*What to produce*
Copy the data that follows exactly, and include none of its images.

####################

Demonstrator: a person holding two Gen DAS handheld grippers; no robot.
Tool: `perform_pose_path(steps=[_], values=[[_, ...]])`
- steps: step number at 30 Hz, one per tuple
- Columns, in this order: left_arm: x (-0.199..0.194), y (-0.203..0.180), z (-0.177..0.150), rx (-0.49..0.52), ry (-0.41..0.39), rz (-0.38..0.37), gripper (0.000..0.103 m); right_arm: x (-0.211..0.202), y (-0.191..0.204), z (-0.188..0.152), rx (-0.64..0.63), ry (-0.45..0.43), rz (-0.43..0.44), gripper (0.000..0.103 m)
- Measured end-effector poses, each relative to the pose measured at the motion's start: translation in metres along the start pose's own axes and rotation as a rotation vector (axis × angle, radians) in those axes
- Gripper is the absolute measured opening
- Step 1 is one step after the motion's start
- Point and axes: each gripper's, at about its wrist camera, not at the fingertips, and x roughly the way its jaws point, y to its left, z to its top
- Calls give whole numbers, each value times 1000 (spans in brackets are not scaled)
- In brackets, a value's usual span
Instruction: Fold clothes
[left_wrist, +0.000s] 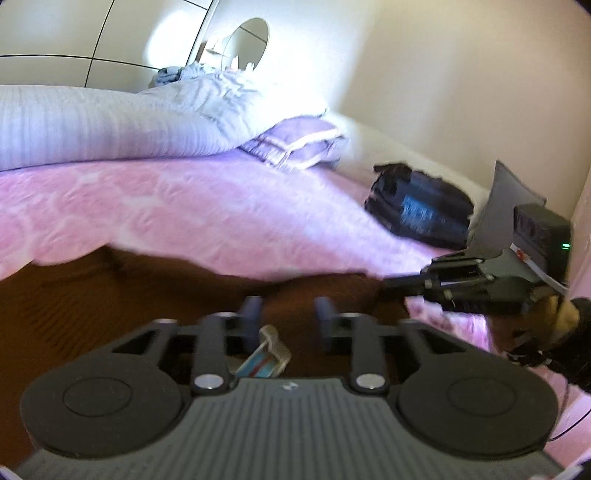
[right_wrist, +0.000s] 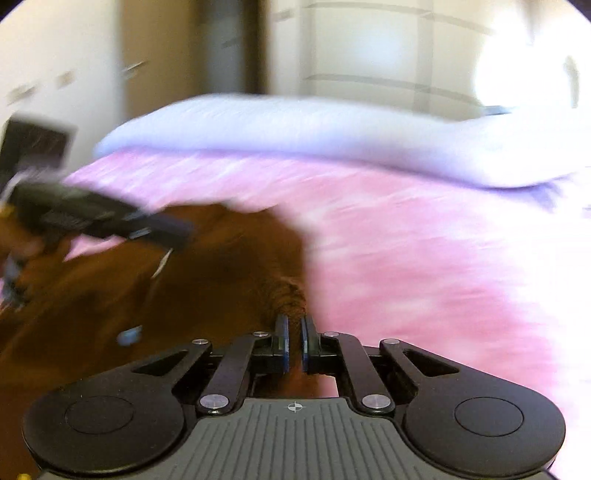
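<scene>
Nearest to the left wrist camera is the left gripper (left_wrist: 288, 310). Its jaws stand partly apart with nothing pressed between them. Just under them lies a small woven label (left_wrist: 267, 356) of the brown garment (left_wrist: 147, 295). The right gripper (right_wrist: 293, 332) has its jaws pressed together on a bunched edge of this same garment (right_wrist: 207, 280), and the cloth makes small wrinkles where it enters the pads.

The garment lies spread on the near part of the bed, mostly on the left side in the right wrist view, and its far edge rests on the pink bedspread (left_wrist: 184, 206). It looks soft and light, perhaps a knitted or fleece cloth, although the pictures are blurred and I cannot be sure of the weave. Such cloth will sag and fold by its own weight, so it is better to take it at an edge, a corner or near the collar label, and to pinch only a thin layer. It should not be slippery, but a loose pinch may lose one layer. There is nothing fragile in it.

The bedspread is smooth enough for sliding and flattening the cloth. Farther away lie a long pale pillow (left_wrist: 92, 122), a folded lilac cloth (left_wrist: 295, 142) and a dark bag (left_wrist: 421, 210) near the wall. Behind the bed stand pale wardrobe doors (left_wrist: 74, 33) and a round mirror (left_wrist: 249, 40). The room is bright on one side.
</scene>
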Motion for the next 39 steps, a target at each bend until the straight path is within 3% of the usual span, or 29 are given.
perform_pose_path(steps=[2, 5, 8, 12, 15, 16, 17, 19, 22, 26, 30, 35, 36, 37, 38, 39], values=[[12, -6, 4, 17, 11, 2, 41, -8, -43, -6, 70, 14, -44, 5], [21, -11, 2, 29, 53, 37, 41, 4, -82, -25, 132, 116, -185, 7], [4, -17, -11, 38, 88, 68, 41, -13, -82, -41, 187, 97, -134, 10], [-45, -31, -41, 49, 138, 143, 41, -49, -51, -64, 232, 81, -7, 16], [-90, -50, -68, 60, 161, 213, 49, -87, -19, -82, 286, 87, 87, 40], [-105, -56, -77, 65, 168, 237, 49, -96, -5, -86, 284, 91, 110, 56], [-120, -63, -86, 70, 174, 261, 49, -105, 9, -89, 275, 99, 136, 60], [-149, -79, -107, 79, 185, 309, 49, -118, 39, -93, 215, 131, 155, 60], [-180, -95, -133, 54, 190, 328, 49, -113, 73, -107, 95, 202, 114, 59], [-207, -112, -158, 61, 193, 376, 49, -124, 88, -112, 13, 202, 68, 59], [-214, -125, -173, 81, 185, 383, 49, -140, 104, -111, -69, 180, 54, 60], [-198, -133, -187, 146, 247, 411, 49, -118, 136, -130, -274, 193, -5, 58], [-196, -134, -189, 156, 259, 414, 49, -115, 140, -135, -324, 172, -29, 53], [-195, -136, -191, 168, 267, 416, 49, -115, 142, -138, -366, 138, -57, 23], [-195, -137, -192, 175, 271, 417, 49, -117, 139, -140, -385, 115, -106, 8], [-197, -138, -192, 177, 272, 417, 49, -126, 131, -140, -356, 86, -155, 8]])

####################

*Task answer*
Demonstrator: a person holding two Gen DAS handheld grippers; no robot.
Tool: `perform_pose_path(steps=[_], values=[[_, ...]])`
- steps: step number at 30 Hz, one per tuple
- Columns, in this order: left_arm: x (-0.199..0.194), y (-0.203..0.180), z (-0.177..0.150), rx (-0.49..0.52), ry (-0.41..0.39), rz (-0.38..0.37), gripper (0.000..0.103 m); right_arm: x (-0.211..0.202), y (-0.191..0.204), z (-0.188..0.152), rx (-0.64..0.63), ry (-0.45..0.43), rz (-0.43..0.44), gripper (0.000..0.103 m)
- Measured end-effector poses, each relative to the pose measured at the motion's start: translation in metres along the start pose's own axes and rotation as a rotation vector (axis × angle, radians) in those axes
- Gripper is the absolute measured opening
- Step 1 is one step after the motion's start
- Point and axes: each gripper's, at about its wrist camera, not at the fingertips, and x roughly the way its jaws point, y to its left, z to its top
- Calls give whole numbers, each value times 1000 (spans in brackets are not scaled)
- In brackets, a value's usual span
Instruction: Fold clothes
[left_wrist, +0.000s] 
[right_wrist, +0.000s] 
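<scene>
Nearest to the left wrist camera is the left gripper (left_wrist: 288, 310). Its jaws stand partly apart with nothing pressed between them. Just under them lies a small woven label (left_wrist: 267, 356) of the brown garment (left_wrist: 147, 295). The right gripper (right_wrist: 293, 332) has its jaws pressed together on a bunched edge of this same garment (right_wrist: 207, 280), and the cloth makes small wrinkles where it enters the pads.

The garment lies spread on the near part of the bed, mostly on the left side in the right wrist view, and its far edge rests on the pink bedspread (left_wrist: 184, 206). It looks soft and light, perhaps a knitted or fleece cloth, although the pictures are blurred and I cannot be sure of the weave. Such cloth will sag and fold by its own weight, so it is better to take it at an edge, a corner or near the collar label, and to pinch only a thin layer. It should not be slippery, but a loose pinch may lose one layer. There is nothing fragile in it.

The bedspread is smooth enough for sliding and flattening the cloth. Farther away lie a long pale pillow (left_wrist: 92, 122), a folded lilac cloth (left_wrist: 295, 142) and a dark bag (left_wrist: 421, 210) near the wall. Behind the bed stand pale wardrobe doors (left_wrist: 74, 33) and a round mirror (left_wrist: 249, 40). The room is bright on one side.
</scene>
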Motion for the next 39 steps, a target at each bend until the straight path is within 3% of the usual span, or 29 are given.
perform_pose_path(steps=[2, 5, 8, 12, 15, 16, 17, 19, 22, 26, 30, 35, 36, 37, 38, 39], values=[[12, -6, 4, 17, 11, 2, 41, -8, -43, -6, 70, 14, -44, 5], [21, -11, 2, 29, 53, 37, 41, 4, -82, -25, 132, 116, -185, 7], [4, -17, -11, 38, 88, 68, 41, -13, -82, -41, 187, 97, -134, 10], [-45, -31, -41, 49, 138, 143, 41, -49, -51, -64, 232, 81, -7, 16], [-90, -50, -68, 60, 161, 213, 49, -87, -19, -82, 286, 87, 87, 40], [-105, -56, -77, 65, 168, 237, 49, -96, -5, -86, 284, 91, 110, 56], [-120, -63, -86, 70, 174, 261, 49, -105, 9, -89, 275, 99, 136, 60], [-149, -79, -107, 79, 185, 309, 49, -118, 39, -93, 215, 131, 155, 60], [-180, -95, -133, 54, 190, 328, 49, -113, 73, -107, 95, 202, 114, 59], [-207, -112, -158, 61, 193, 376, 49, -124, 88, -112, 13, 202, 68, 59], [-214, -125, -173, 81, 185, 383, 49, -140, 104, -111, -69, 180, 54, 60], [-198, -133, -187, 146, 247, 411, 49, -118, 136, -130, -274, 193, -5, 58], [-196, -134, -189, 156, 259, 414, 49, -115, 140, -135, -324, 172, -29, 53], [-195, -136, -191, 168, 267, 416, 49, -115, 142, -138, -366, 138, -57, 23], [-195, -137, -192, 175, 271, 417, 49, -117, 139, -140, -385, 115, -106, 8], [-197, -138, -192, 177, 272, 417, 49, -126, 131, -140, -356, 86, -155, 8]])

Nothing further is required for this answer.